» Task brief:
Of the entries below, copy only those lines that contain the word "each".

*** Input material Section Begins ***

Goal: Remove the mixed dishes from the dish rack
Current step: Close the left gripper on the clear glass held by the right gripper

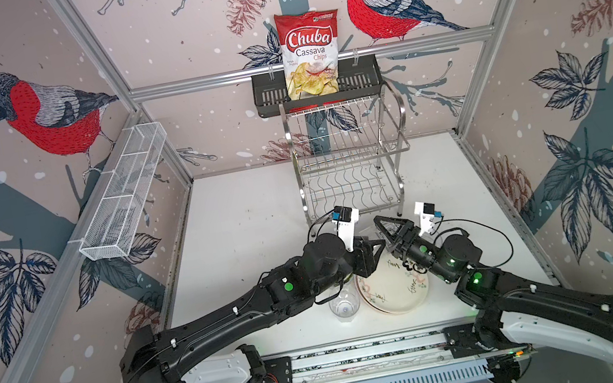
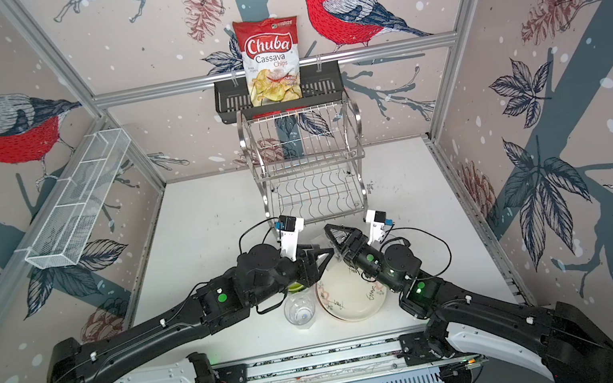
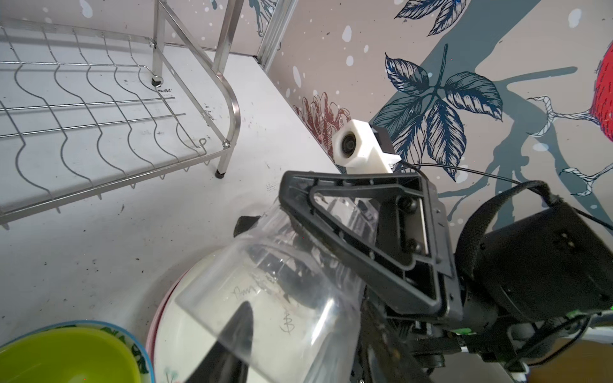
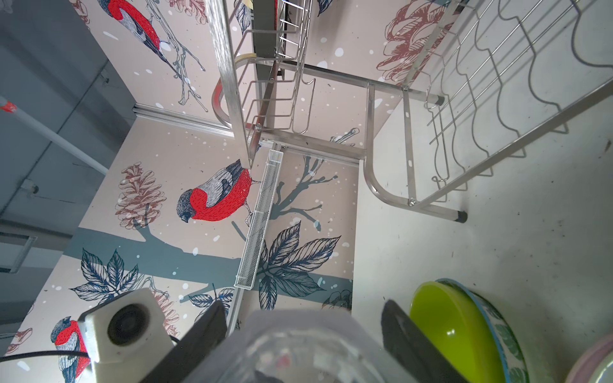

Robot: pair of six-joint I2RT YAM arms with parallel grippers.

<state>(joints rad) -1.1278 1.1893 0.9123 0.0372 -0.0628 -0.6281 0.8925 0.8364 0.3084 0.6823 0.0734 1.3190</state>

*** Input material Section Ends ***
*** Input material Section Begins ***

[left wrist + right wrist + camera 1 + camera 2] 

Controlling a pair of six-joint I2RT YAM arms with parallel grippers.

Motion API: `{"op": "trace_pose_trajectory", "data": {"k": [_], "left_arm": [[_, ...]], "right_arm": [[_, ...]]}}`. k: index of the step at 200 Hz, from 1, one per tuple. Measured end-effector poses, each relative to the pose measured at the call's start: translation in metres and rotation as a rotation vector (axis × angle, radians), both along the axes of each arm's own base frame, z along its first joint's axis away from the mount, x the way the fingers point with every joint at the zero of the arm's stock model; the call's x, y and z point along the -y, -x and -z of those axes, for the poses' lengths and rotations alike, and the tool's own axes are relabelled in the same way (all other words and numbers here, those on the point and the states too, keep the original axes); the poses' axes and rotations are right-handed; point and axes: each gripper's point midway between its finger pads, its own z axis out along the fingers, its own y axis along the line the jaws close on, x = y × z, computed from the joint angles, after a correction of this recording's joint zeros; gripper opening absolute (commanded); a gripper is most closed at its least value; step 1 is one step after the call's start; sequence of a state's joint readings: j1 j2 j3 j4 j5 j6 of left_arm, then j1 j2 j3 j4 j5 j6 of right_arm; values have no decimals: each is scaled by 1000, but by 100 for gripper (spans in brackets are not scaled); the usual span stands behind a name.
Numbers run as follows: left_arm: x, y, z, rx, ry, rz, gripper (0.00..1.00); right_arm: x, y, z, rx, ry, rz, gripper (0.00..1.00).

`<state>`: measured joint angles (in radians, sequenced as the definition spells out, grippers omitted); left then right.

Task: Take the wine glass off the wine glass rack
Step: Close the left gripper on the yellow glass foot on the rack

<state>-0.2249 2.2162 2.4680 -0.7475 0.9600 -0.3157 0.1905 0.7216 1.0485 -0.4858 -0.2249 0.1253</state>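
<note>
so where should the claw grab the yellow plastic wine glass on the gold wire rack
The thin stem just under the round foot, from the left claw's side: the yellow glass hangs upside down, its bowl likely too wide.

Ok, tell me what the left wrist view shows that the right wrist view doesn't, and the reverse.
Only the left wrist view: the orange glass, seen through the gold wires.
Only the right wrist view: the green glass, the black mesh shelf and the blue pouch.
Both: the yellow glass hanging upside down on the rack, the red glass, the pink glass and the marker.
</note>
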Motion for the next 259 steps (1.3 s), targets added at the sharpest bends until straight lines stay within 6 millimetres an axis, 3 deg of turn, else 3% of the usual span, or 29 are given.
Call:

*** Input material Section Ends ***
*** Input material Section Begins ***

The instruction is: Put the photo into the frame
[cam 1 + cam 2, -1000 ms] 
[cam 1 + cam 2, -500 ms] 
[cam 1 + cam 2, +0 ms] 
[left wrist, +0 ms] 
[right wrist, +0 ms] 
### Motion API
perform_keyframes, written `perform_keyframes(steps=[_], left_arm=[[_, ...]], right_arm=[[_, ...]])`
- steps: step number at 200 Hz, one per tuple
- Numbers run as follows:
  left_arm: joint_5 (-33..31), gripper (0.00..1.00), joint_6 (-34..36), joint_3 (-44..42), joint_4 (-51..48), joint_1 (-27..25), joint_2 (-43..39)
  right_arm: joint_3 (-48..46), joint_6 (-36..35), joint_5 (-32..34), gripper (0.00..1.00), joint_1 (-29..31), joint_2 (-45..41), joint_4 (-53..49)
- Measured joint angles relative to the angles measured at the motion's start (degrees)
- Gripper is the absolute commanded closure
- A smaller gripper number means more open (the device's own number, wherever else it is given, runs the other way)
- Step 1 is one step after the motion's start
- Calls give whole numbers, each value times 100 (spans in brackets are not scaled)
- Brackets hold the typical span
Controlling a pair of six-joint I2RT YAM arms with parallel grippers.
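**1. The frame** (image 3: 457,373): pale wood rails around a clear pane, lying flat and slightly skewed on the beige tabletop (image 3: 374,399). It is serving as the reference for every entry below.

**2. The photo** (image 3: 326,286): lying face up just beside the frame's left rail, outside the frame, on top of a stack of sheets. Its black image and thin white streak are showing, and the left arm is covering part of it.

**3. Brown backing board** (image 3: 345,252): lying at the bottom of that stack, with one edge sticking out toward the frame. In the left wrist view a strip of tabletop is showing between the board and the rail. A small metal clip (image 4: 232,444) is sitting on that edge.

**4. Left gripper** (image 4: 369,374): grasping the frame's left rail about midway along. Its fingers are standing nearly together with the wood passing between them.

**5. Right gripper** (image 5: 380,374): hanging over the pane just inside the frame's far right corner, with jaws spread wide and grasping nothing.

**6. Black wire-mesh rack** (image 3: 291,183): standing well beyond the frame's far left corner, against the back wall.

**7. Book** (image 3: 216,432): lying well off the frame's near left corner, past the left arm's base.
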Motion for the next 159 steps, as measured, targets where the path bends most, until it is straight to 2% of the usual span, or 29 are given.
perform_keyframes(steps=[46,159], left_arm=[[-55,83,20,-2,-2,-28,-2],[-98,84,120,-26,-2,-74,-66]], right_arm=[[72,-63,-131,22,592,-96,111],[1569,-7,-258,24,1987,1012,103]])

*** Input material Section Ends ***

» Answer for this exercise:
Motion API: `{"op": "trace_pose_trajectory", "data": {"k": [_], "left_arm": [[_, ...]], "right_arm": [[_, ...]]}}`. k: index of the step at 200 Hz, from 1, one per tuple. Measured end-effector poses, each relative to the pose measured at the call's start: translation in metres and rotation as a rotation vector (axis × angle, radians), both along the axes of each arm's own base frame, z along its first joint's axis away from the mount, x the way the fingers point with every joint at the zero of the arm's stock model; the call's x, y and z point along the -y, -x and -z of those axes, for the poses' lengths and rotations alike, and the tool's own axes are relabelled in the same way (all other words and numbers here, those on the point and the states too, keep the original axes); the poses' axes and rotations are right-handed; point and axes: each gripper's point midway between its finger pads, its own z axis out along the fingers, its own y axis along the line the jaws close on, x = y × z, computed from the joint angles, after a correction of this recording's joint zeros; gripper opening absolute (commanded); a gripper is most closed at its least value; step 1 is one step after the call's start; sequence of a state's joint readings: j1 j2 j3 j4 j5 j6 of left_arm, then j1 j2 j3 j4 j5 j6 of right_arm; values have no decimals: each is scaled by 1000, but by 100 for gripper (spans in brackets are not scaled); the usual span stands behind a name.
- Calls give whole numbers, each value times 100 (spans in brackets are not scaled)

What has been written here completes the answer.